• _What the exercise asks_
Without the pictures, write out all the lines below exactly as they appear.

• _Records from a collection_
++++++++
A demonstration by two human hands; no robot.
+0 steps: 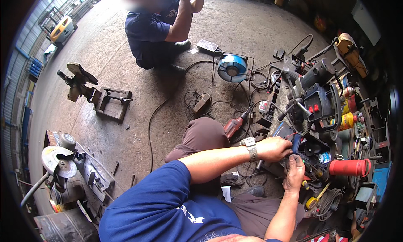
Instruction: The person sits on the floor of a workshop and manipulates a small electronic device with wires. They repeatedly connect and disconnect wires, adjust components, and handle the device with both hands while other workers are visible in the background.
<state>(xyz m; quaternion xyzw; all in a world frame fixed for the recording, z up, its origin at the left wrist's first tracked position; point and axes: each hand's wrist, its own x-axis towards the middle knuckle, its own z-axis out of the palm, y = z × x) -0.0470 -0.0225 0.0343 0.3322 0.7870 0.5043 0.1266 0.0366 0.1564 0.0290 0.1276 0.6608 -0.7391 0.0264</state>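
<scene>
My left hand point(275, 149), with a watch point(250, 148) on its wrist, is closed at the edge of a cluttered workbench. Its fingertips sit beside a blue part point(296, 143) with a thin red wire close by; what they grip is hidden. Just below, my right hand point(294, 173) has its fingers curled together in a pinch, nearly meeting the left. Whatever is in it is too small to name. Beyond both hands stands a dark drill-like machine point(317, 103) with red buttons and a coiled cord. A red cylinder point(347, 167) lies to the right.
A tape measure point(312, 202) and coiled cable point(331, 204) lie near my right forearm. A red power tool point(235, 126) and a blue fan point(232, 68) are on the floor among cords. Another person point(151, 32) squats beyond. A cut-off saw point(61, 162) stands left.
</scene>
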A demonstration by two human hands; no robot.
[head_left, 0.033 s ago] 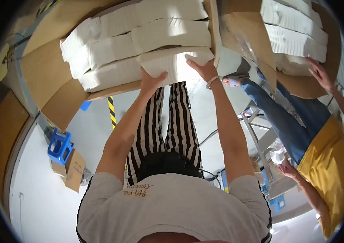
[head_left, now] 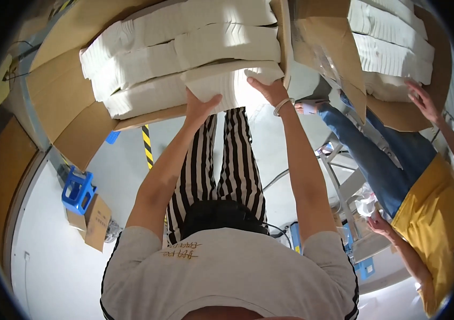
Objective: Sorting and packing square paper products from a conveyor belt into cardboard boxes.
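Note:
A bundle of white, thin layered sheets point(head_left: 229, 82) lies in the front row at the near edge of a cardboard box point(head_left: 72, 90). My left hand point(head_left: 201, 105) grips its near side toward the left, thumb spread toward the middle. At its right end, my right hand point(head_left: 270, 92) is closed on the same bundle, with the thumb on top; a bracelet circles that wrist. The fingers of both hands are partly hidden behind the bundle. More rows of white bundles point(head_left: 227, 42) lie behind it in the box.
On the right, a co-worker in a yellow top point(head_left: 424, 213) has one hand point(head_left: 424, 101) by a second box point(head_left: 333, 42) of white bundles and white material in the other. A metal stepped frame point(head_left: 352, 184) stands between us. A blue plastic stool point(head_left: 79, 191) and cardboard point(head_left: 99, 221) sit at left.
My hands and the bundle stay in place. The co-worker's hand by the second box has moved slightly nearer and to the right.

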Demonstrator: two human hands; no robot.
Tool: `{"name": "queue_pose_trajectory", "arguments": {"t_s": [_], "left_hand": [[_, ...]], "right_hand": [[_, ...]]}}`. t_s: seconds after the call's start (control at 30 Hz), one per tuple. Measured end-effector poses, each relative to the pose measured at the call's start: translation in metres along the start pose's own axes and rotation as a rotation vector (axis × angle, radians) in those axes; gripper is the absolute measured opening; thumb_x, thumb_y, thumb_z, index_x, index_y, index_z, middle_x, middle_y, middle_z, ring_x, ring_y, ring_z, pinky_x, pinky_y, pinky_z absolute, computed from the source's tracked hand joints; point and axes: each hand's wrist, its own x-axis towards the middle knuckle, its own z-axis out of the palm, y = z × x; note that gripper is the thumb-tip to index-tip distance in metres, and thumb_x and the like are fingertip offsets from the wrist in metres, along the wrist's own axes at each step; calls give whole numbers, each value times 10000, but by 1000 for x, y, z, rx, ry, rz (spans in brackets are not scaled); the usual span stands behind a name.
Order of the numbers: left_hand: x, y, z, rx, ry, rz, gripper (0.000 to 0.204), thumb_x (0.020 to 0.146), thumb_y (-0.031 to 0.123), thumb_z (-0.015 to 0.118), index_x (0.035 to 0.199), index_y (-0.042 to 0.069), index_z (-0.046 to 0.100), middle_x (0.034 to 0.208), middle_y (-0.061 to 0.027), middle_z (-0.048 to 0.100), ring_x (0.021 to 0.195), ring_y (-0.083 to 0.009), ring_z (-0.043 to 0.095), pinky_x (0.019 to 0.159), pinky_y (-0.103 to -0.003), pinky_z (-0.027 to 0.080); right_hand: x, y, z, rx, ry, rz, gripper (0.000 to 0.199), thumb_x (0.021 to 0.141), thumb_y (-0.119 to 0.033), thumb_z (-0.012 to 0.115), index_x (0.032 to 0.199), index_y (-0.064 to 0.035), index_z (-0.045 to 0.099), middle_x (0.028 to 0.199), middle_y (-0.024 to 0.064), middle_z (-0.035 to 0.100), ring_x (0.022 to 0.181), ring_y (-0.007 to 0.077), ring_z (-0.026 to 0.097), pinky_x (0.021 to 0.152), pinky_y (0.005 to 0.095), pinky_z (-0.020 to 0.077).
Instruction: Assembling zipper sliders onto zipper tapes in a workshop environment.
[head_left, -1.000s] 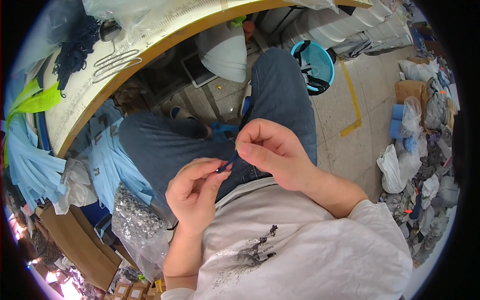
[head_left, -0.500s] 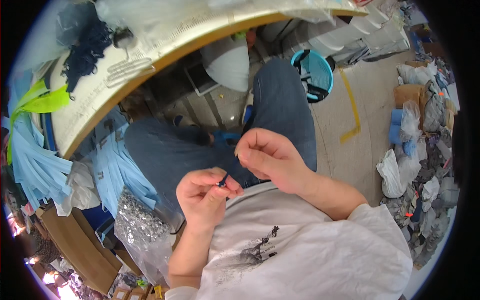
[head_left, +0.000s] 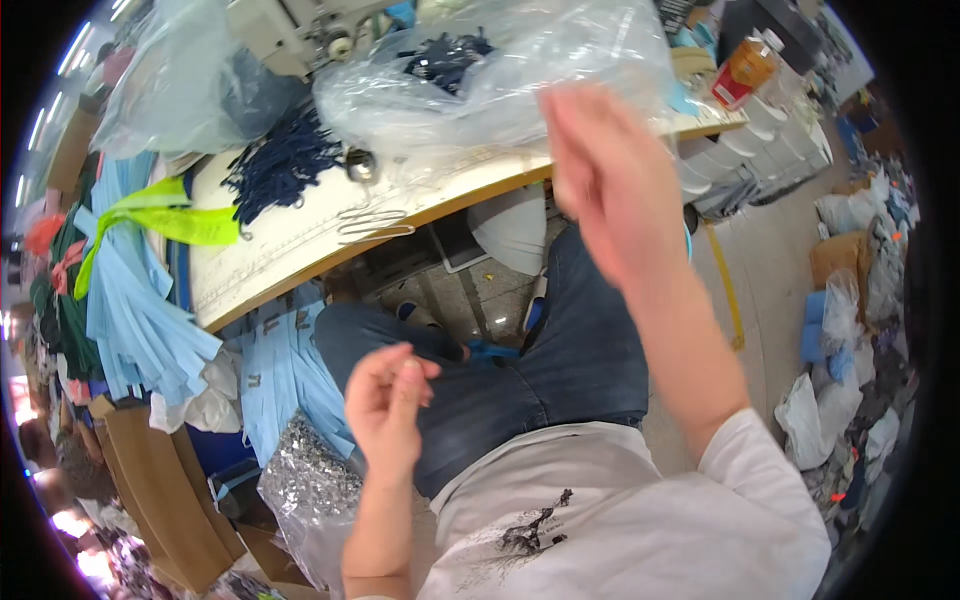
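My left hand [head_left: 388, 405] is above my lap with thumb and forefinger pressed together; anything between them is hidden or too small to see. My right hand [head_left: 615, 185] is raised toward the table's front edge, in front of a clear plastic bag [head_left: 540, 60]. Motion smears its fingers, so I cannot tell what they hold. Small dark navy pieces [head_left: 445, 62] lie in the bag's opening. Left of it, a pile of navy straps [head_left: 280, 165] rests on the white table [head_left: 235, 270].
Bent wire [head_left: 375, 225] lies by the table edge. A sewing machine [head_left: 290, 35] and a bottle [head_left: 747, 70] stand farther back. Light blue strips [head_left: 140, 290] hang at the left above a cardboard box [head_left: 160, 500]. A bag of shiny bits [head_left: 310, 480] is beside my leg. Scraps [head_left: 860, 420] heap at right.
My right hand has swung up and away toward the table. The small dark piece at my left fingertips no longer shows there. The view has tilted up, showing more of the tabletop.
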Motion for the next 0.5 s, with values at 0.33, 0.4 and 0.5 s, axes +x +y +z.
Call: {"name": "queue_pose_trajectory", "arguments": {"t_s": [0.33, 0.4, 0.5], "left_hand": [[183, 68, -111, 1222, 401, 411, 359, 841, 272, 689, 1074, 1, 653, 915, -100, 639, 699, -179, 571, 677, -306, 471], [192, 69, -119, 1304, 357, 308, 364, 838, 294, 687, 1047, -3, 662, 897, -108, 647, 723, -194, 591, 690, -314, 474], [194, 68, -111, 1375, 325, 208, 372, 828, 332, 683, 958, -16, 679, 848, -133, 658, 779, -240, 632, 722, -335, 481]], "right_hand": [[-159, 142, -70, 799, 178, 1115, 230, 839, 112, 481, 1021, -21, 525, 1061, 164, 598, 937, 250, 635, 667, 262, 531], [-161, 132, -66, 694, 165, 1111, 215, 865, 98, 482, 1039, -22, 521, 1093, 179, 599, 971, 268, 640, 694, 278, 550], [-162, 124, -65, 577, 97, 1117, 136, 929, 26, 479, 1052, -15, 521, 1139, 194, 594, 1025, 284, 635, 743, 300, 567]]}}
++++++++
• _Task solution_
A demonstration by two human hands; no robot.
+0 steps: 
Instruction: The person sits on the floor of a workshop and manipulates a small electronic device with wires. They repeatedly connect and disconnect wires, adjust components, and handle the device with both hands while other workers are visible in the background.
<state>(xyz m; quaternion xyzw; all in a world frame fixed for the recording, z up, its origin at the left wrist's first tracked position; point and axes: each hand's wrist, its own x-axis towards the middle knuckle, its own z-axis out of the palm, y = z × x) -0.0470 -0.0225 0.0343 0.3322 0.7870 0.5043 0.1266 0.0366 0.1564 0.0290 0.1276 0.6608 -0.7391 0.0264</state>
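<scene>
My left hand point(275, 149), with a watch point(250, 148) on its wrist, is closed at the edge of a cluttered workbench. Its fingertips sit beside a blue part point(296, 143) with a thin red wire close by; what they grip is hidden. Just below, my right hand point(294, 173) has its fingers curled together in a pinch, nearly meeting the left. Whatever is in it is too small to name. Beyond both hands stands a dark drill-like machine point(317, 103) with red buttons and a coiled cord. A red cylinder point(347, 167) lies to the right.
A tape measure point(312, 202) and coiled cable point(331, 204) lie near my right forearm. A red power tool point(235, 126) and a blue fan point(232, 68) are on the floor among cords. Another person point(151, 32) squats beyond. A cut-off saw point(61, 162) stands left.
</scene>
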A demonstration by two human hands; no robot.
[head_left, 0.033 s ago] 
[head_left, now] 
Objective: Sorting and packing square paper products from a conveyor belt into cardboard boxes.
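Note:
A bundle of white, thin layered sheets point(head_left: 229, 82) lies in the front row at the near edge of a cardboard box point(head_left: 72, 90). My left hand point(head_left: 201, 105) grips its near side toward the left, thumb spread toward the middle. At its right end, my right hand point(head_left: 270, 92) is closed on the same bundle, with the thumb on top; a bracelet circles that wrist. The fingers of both hands are partly hidden behind the bundle. More rows of white bundles point(head_left: 227, 42) lie behind it in the box.
On the right, a co-worker in a yellow top point(head_left: 424, 213) has one hand point(head_left: 424, 101) by a second box point(head_left: 333, 42) of white bundles and white material in the other. A metal stepped frame point(head_left: 352, 184) stands between us. A blue plastic stool point(head_left: 79, 191) and cardboard point(head_left: 99, 221) sit at left.
My hands and the bundle stay in place. The co-worker's hand by the second box has moved slightly nearer and to the right.
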
Demonstrator: two human hands; no robot.
Tool: `{"name": "queue_pose_trajectory", "arguments": {"t_s": [_], "left_hand": [[_, ...]], "right_hand": [[_, ...]]}}`. t_s: seconds after the call's start (control at 30 Hz), one per tuple. Measured end-effector poses, each relative to the pose measured at the call's start: translation in metres along the start pose's own axes and rotation as a rotation vector (axis × angle, radians) in those axes; gripper is the absolute measured opening; thumb_x, thumb_y, thumb_z, index_x, index_y, index_z, middle_x, middle_y, middle_z, ring_x, ring_y, ring_z, pinky_x, pinky_y, pinky_z absolute, computed from the source's tracked hand joints; point and axes: each hand's wrist, its own x-axis towards the middle knuckle, its own z-axis out of the palm, y = z × x; note that gripper is the thumb-tip to index-tip distance in metres, and thumb_x and the like are fingertip offsets from the wrist in metres, along the wrist's own axes at each step; calls give whole numbers, each value times 10000, but by 1000 for x, y, z, rx, ry, rz (spans in brackets are not scaled); the usual span stands behind a name.
Order of the numbers: left_hand: x, y, z, rx, ry, rz, gripper (0.000 to 0.204), thumb_x (0.020 to 0.146), thumb_y (-0.031 to 0.123), thumb_z (-0.015 to 0.118), index_x (0.035 to 0.199), index_y (-0.042 to 0.069), index_z (-0.046 to 0.100), middle_x (0.034 to 0.208), middle_y (-0.061 to 0.027), middle_z (-0.048 to 0.100), ring_x (0.021 to 0.195), ring_y (-0.083 to 0.009), ring_z (-0.043 to 0.095), pinky_x (0.019 to 0.159), pinky_y (-0.103 to -0.003), pinky_z (-0.027 to 0.080); right_hand: x, y, z, rx, ry, rz, gripper (0.000 to 0.199), thumb_x (0.021 to 0.141), thumb_y (-0.119 to 0.033), thumb_z (-0.012 to 0.115), index_x (0.032 to 0.199), index_y (-0.064 to 0.035), index_z (-0.045 to 0.099), middle_x (0.028 to 0.199), middle_y (-0.024 to 0.064), middle_z (-0.035 to 0.100), ring_x (0.022 to 0.181), ring_y (-0.007 to 0.077), ring_z (-0.026 to 0.097), pinky_x (0.021 to 0.152), pinky_y (0.005 to 0.095), pinky_z (-0.020 to 0.077).
Instruction: Assembling zipper sliders onto zipper tapes in a workshop environment.
[head_left, -1.000s] 
[head_left, -0.500s] 
[head_left, +0.000s] 
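My left hand [head_left: 388, 405] is above my lap with thumb and forefinger pressed together; anything between them is hidden or too small to see. My right hand [head_left: 615, 185] is raised toward the table's front edge, in front of a clear plastic bag [head_left: 540, 60]. Motion smears its fingers, so I cannot tell what they hold. Small dark navy pieces [head_left: 445, 62] lie in the bag's opening. Left of it, a pile of navy straps [head_left: 280, 165] rests on the white table [head_left: 235, 270].
Bent wire [head_left: 375, 225] lies by the table edge. A sewing machine [head_left: 290, 35] and a bottle [head_left: 747, 70] stand farther back. Light blue strips [head_left: 140, 290] hang at the left above a cardboard box [head_left: 160, 500]. A bag of shiny bits [head_left: 310, 480] is beside my leg. Scraps [head_left: 860, 420] heap at right.
My right hand has swung up and away toward the table. The small dark piece at my left fingertips no longer shows there. The view has tilted up, showing more of the tabletop.
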Motion for the next 0.5 s, with values at 0.33, 0.4 and 0.5 s, axes +x +y +z.
Call: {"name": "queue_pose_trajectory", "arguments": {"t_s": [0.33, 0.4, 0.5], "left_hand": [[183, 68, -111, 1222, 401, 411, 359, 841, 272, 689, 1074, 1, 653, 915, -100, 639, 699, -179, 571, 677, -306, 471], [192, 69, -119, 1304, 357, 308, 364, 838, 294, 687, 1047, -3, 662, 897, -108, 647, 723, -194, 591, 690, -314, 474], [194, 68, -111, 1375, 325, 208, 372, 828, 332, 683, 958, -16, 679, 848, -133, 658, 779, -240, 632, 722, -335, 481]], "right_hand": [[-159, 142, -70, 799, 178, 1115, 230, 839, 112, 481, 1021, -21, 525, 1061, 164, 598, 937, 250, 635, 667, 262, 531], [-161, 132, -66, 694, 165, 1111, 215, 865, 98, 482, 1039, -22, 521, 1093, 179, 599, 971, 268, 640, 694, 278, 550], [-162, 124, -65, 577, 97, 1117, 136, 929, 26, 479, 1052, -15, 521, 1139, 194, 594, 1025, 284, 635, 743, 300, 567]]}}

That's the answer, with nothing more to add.